### SUPPLIED INFORMATION
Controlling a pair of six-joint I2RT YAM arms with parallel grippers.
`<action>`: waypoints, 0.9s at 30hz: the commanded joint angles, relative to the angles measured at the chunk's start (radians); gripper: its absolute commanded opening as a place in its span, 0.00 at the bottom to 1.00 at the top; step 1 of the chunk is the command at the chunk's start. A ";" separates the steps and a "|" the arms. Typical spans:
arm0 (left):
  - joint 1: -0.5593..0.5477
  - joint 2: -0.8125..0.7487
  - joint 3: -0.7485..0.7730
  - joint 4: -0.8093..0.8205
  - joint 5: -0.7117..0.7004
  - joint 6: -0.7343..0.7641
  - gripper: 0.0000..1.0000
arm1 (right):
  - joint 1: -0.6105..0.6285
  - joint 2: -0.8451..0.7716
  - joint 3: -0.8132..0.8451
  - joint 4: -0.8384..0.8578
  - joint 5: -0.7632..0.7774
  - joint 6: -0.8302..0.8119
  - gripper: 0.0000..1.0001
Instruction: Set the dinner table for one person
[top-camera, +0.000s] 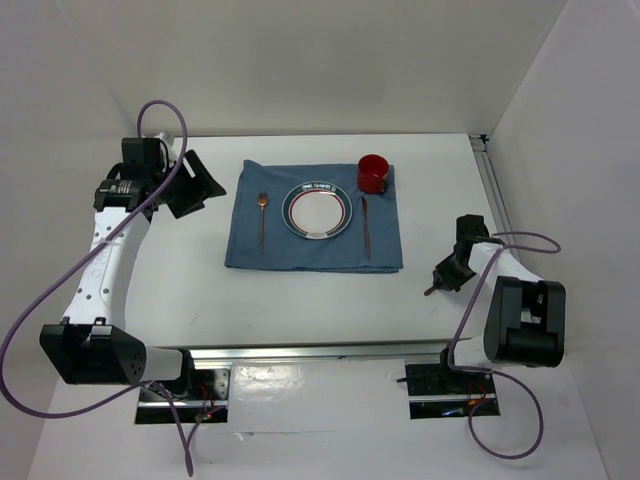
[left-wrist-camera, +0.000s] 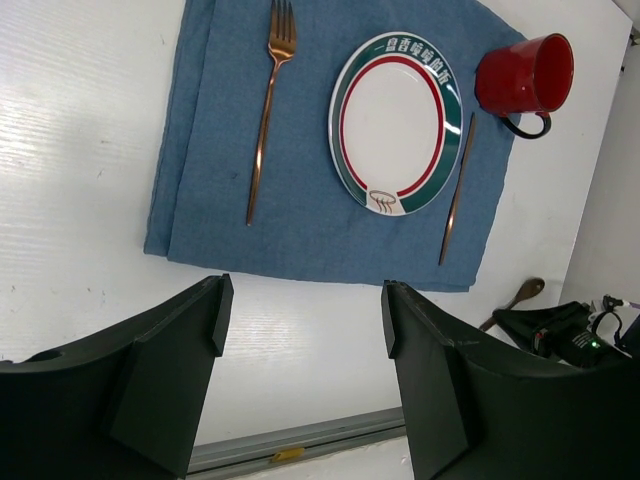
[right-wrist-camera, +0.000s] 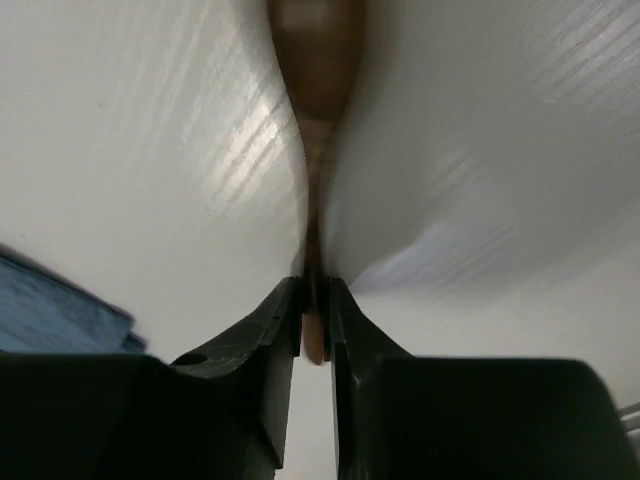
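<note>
On the white dinner table lies a blue placemat carrying a plate with a green and red rim. A copper fork lies to the plate's left, a slim knife to its right, and a red mug stands at the mat's far right corner. My right gripper is shut on the handle of a copper spoon, low over the table right of the mat; the spoon pokes out toward me. My left gripper hangs open and empty left of the mat.
An aluminium rail runs along the near table edge, and another rail lines the right side. White walls close in the back and both sides. The right arm's base sits at the near right corner.
</note>
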 joint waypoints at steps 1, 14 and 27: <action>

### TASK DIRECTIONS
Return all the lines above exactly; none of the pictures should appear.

### EXERCISE RESULT
Controlling a pair of six-joint I2RT YAM arms with parallel grippers.
`<action>`: waypoints, 0.9s at 30hz: the commanded joint angles, relative to the angles measured at the chunk's start (radians); gripper: its absolute commanded opening as a place in its span, 0.00 at the bottom to 1.00 at the top; step 1 of the chunk is the command at the chunk's start. A ";" separates the steps and a "|" the arms. Typical spans:
arm0 (left):
  - joint 1: -0.5593..0.5477
  - joint 2: -0.8125..0.7487
  - joint 3: -0.7485..0.7730
  - joint 4: -0.8093..0.8205
  - joint 5: -0.7117..0.7004
  - joint 6: -0.7343..0.7641
  - gripper: 0.0000..1.0000
arm1 (right):
  - joint 1: -0.6105..0.6285
  - joint 2: -0.8451..0.7716
  - joint 3: -0.8132..0.8451
  - joint 4: -0.8384..0.8578
  - joint 5: -0.7632..0.7774
  - joint 6: -0.8302..0.8119
  - gripper: 0.0000..1.0001
Instruction: Set the dinner table for one person
[top-camera, +0.000s] 
[left-wrist-camera, +0.000s] 
[right-wrist-camera, +0.000s] 
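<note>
On the white dinner table lies a blue placemat carrying a plate with a green and red rim. A copper fork lies to the plate's left, a slim knife to its right, and a red mug stands at the mat's far right corner. My right gripper is shut on the handle of a copper spoon, low over the table right of the mat; the spoon pokes out toward me. My left gripper hangs open and empty left of the mat.
An aluminium rail runs along the near table edge, and another rail lines the right side. White walls close in the back and both sides. The right arm's base sits at the near right corner.
</note>
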 joint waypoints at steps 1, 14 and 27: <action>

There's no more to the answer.